Thursday, December 31, 2009

10 years ago

There is a meme on twitter right now, #10yearsago.




This, well, it gave me pause, an epiphany-type moment. What I didn’t realize on December 31, 1999, was how much my life was about to change. I was aware in some obvious ways. I had just quit my job in Advertising and, in the New Year, was starting a new job and a new career in recruiting. I was in the midst of a messy, complicated break up. And I was contemplating a move out of the house I was currently living in.

What I didn’t know, what I couldn’t know, was that that was only the beginning. I had no concept of how different my life would be in only a few short months, and certainly within a year. Because 2000 was not only the year I started a new career. It was also the year I moved to New York. A move I wasn’t planning on and wasn’t expecting. It was a move that shaped my life in ways I couldn’t expect. A move that affected me, not only in terms of my day to day to life, but also shaped who I’ve become.

At the end of the 90’s I was looking back on a decade in which I graduated from High School, went away to college, graduated from college, fell in love for the first time, fell in love the second time, fell in love for the third time, lived on my own, started a career, made my first “adult-life-after-school” friends, become an adult (even if whether or not I’m effective at it is still debatable).

My memory of the end of the century was all the Y2K mania (seems so naïve now doesn’t it?) and forging into a new century, that I didn’t truly contemplate all the transitions and transformations that I (and my life) had been through in that decade.

I knew and expected that there would be changes to come. But I did not see or expect that changes that did.

It’s been quite a decade. There has been a lot of loss in my life, a lot of sadness, especially in the last half of the decade. But I’m remembering now that there was a lot of joy.

Lately I’ve been very sad, very frustrated with my life. I’ve been treading water in a mild depression. Frustrated with so many things. But for the first time, looking back at what I had no idea was in store for me ten years ago, gives me hope, optimism and even enthusiasm. I’m excited to see what the next decade has in store for me. All the things that I can’t even imagine, couldn’t even predict, have no idea that are about to happen to my life.

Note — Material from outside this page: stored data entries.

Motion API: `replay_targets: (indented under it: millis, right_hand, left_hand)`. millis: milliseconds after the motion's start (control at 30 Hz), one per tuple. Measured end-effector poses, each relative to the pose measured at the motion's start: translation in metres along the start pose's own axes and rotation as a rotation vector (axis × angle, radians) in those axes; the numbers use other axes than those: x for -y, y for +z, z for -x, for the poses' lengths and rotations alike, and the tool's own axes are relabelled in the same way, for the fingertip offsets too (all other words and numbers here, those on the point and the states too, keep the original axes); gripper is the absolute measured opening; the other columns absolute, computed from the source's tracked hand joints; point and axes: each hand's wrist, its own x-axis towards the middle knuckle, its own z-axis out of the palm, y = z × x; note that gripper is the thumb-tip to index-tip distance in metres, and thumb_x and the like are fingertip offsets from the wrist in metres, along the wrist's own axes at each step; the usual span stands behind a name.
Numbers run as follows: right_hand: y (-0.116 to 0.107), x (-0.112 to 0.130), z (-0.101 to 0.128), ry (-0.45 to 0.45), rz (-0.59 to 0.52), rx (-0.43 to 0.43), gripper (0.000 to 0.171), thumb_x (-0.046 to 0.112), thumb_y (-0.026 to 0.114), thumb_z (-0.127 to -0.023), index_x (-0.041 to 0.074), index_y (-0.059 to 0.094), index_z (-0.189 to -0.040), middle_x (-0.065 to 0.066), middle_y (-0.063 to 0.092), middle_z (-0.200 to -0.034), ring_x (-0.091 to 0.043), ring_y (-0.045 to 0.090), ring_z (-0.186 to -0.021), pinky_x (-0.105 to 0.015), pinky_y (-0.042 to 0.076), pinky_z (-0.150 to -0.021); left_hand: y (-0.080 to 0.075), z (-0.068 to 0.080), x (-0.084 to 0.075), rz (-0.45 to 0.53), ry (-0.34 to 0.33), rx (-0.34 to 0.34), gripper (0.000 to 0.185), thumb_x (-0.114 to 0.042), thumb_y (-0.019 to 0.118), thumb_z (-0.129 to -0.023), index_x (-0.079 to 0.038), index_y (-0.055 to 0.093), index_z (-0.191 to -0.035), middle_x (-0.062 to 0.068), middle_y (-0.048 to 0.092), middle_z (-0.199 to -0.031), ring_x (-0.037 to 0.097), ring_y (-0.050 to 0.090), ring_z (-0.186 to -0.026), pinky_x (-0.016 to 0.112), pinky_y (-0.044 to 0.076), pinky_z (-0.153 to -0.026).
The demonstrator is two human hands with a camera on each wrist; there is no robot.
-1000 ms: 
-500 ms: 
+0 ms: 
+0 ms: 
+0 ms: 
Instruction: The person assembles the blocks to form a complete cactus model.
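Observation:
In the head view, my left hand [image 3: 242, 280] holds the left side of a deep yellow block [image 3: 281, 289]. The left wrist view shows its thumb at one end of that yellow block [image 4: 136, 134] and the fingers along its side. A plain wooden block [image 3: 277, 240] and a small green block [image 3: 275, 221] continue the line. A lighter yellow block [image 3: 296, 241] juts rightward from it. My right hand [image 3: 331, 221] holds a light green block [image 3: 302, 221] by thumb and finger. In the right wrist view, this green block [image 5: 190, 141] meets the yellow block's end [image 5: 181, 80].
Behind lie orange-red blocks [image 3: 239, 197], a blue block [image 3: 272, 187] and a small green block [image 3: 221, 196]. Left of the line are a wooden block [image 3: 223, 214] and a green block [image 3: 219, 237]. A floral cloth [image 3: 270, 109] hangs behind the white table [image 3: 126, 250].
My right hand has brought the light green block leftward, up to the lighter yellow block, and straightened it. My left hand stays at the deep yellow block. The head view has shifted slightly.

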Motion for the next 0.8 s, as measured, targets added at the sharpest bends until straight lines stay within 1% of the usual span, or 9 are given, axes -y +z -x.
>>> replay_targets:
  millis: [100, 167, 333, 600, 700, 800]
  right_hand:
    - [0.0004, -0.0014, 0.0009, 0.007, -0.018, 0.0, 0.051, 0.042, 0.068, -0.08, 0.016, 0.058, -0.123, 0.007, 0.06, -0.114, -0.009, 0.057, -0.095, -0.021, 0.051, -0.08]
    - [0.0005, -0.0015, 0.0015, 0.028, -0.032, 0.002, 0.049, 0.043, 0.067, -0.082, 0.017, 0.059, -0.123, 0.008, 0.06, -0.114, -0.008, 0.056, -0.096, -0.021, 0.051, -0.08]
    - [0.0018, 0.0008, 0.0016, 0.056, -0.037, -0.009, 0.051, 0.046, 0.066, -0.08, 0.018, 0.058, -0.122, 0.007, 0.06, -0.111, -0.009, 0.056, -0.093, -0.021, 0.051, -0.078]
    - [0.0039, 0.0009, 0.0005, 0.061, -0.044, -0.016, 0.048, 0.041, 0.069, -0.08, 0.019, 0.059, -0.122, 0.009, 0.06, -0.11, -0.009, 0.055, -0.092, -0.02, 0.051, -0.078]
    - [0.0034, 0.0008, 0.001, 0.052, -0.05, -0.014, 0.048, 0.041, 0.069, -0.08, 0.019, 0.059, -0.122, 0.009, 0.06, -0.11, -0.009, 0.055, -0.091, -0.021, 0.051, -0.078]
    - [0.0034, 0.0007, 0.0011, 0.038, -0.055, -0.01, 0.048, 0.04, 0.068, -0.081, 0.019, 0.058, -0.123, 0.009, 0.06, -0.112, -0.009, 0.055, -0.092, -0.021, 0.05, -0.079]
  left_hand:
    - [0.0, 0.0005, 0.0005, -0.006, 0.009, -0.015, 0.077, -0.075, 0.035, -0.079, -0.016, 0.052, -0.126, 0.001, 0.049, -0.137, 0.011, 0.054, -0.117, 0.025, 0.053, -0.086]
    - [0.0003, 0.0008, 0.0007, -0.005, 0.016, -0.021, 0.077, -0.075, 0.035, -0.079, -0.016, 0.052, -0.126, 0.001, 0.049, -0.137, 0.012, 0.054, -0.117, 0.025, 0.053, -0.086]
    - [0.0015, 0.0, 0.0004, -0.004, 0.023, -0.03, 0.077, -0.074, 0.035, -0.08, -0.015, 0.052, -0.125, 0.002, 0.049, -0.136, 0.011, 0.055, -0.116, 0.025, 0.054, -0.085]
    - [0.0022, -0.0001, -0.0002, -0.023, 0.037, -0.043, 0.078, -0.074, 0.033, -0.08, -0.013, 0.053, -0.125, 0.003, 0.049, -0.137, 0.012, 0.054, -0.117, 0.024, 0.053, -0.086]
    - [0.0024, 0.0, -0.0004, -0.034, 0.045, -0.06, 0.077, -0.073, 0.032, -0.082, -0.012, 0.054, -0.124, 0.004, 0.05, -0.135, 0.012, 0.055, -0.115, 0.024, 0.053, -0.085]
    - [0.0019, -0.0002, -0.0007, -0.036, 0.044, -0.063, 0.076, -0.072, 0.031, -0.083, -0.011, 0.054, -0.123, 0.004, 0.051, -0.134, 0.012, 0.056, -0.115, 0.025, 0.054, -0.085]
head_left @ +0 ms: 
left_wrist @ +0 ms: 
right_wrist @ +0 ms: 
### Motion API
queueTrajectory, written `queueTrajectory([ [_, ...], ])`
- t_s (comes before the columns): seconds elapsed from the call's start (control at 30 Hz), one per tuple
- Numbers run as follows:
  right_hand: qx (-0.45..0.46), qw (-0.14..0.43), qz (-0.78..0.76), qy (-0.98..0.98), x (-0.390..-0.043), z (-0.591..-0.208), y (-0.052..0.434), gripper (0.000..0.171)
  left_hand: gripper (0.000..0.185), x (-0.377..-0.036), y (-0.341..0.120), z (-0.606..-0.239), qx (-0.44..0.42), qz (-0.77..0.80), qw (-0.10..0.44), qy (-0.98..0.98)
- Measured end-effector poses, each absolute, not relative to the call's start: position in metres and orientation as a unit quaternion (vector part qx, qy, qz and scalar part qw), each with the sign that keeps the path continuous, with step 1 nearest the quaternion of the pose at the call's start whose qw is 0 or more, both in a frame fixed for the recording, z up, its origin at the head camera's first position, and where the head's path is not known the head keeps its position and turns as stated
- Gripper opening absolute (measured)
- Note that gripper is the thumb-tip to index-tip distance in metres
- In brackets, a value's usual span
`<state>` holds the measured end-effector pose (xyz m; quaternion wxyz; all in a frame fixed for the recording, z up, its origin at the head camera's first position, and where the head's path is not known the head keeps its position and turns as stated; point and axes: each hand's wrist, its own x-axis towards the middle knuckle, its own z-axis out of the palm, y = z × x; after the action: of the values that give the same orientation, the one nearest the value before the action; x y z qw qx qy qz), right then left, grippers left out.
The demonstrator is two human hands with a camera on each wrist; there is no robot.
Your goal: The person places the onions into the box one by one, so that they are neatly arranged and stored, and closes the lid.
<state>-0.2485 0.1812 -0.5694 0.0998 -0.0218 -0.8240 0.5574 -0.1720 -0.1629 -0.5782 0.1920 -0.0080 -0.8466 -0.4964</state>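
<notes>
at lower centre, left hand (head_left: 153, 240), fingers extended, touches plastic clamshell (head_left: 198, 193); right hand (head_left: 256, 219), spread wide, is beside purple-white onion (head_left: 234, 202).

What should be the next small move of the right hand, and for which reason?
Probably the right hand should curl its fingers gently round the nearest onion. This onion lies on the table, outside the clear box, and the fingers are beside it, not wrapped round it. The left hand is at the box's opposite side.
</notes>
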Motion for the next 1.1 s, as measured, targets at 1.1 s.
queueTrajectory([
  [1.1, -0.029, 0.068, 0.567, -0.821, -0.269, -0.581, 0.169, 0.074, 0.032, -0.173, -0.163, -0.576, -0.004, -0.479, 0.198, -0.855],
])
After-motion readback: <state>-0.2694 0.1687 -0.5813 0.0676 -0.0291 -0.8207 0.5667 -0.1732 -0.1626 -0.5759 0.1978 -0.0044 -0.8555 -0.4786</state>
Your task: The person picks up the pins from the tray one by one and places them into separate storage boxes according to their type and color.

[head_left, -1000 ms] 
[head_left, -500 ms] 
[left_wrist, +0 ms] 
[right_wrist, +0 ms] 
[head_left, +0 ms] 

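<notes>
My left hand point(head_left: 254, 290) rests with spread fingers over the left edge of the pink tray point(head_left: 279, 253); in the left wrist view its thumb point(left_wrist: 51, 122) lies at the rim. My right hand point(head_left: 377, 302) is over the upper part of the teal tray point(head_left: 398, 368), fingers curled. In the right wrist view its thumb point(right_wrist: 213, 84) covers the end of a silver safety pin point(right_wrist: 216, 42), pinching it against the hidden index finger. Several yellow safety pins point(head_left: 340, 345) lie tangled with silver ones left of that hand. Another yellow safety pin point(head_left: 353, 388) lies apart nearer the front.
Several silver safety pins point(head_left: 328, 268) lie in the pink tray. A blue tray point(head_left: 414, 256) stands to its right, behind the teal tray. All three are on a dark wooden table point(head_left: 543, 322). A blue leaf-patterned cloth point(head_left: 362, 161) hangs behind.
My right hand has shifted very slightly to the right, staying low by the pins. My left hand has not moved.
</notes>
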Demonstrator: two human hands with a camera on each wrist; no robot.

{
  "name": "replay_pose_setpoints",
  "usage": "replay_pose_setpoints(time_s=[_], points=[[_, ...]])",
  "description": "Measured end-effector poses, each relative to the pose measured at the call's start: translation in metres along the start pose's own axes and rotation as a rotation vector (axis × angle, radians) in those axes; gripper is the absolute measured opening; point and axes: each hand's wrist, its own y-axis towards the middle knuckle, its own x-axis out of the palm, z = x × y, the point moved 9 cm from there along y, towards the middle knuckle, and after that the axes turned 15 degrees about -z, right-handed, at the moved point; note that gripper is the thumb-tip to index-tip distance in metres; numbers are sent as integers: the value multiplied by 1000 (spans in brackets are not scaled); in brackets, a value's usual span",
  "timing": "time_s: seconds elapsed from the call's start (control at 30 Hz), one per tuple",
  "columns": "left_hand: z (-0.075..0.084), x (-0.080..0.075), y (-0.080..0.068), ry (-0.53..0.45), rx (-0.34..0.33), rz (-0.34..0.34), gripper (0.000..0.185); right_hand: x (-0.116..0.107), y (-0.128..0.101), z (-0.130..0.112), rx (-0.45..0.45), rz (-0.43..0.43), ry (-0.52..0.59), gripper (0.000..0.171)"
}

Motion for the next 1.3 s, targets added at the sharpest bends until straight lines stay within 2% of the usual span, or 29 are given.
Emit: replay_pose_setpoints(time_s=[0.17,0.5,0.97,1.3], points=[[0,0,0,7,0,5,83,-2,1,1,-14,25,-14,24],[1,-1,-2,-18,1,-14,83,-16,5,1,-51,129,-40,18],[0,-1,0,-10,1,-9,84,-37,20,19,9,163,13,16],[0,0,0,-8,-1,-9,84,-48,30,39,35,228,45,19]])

Wednesday, December 30, 2009

Goodbye to the Aughts

Before Christmas I started to draft a decade retrospective blog entry. A listing of the things I said goodbye to in the last decade. Things like an answering machine, a landline, DC, New York, and people lost. I had envisioned it being part nostalgic, part sentimental, part, sad, part funny.



But seriously, just the number of funerals that I went to in the past decade, was depressing. (btw, that number is 7). I just couldn't lighten it up enough.

Rather than a quippy retrospective, this is what I have:

In sum, the past decade, I switched careers, moved to NYC, entered my thirties, switched careers again, moved to Chicago, did some traveling (Spain, Morocco, Italy, London, Dublin), had some boyfriends, made some friends, lost some people, had some stories published, grew to appreciate my family (and the few really amazing friends that I have known for decades) and their love.

It is time to say GoodBye to this decade.

I'm ready for the tweens.

update: I forgot to add, started a blog.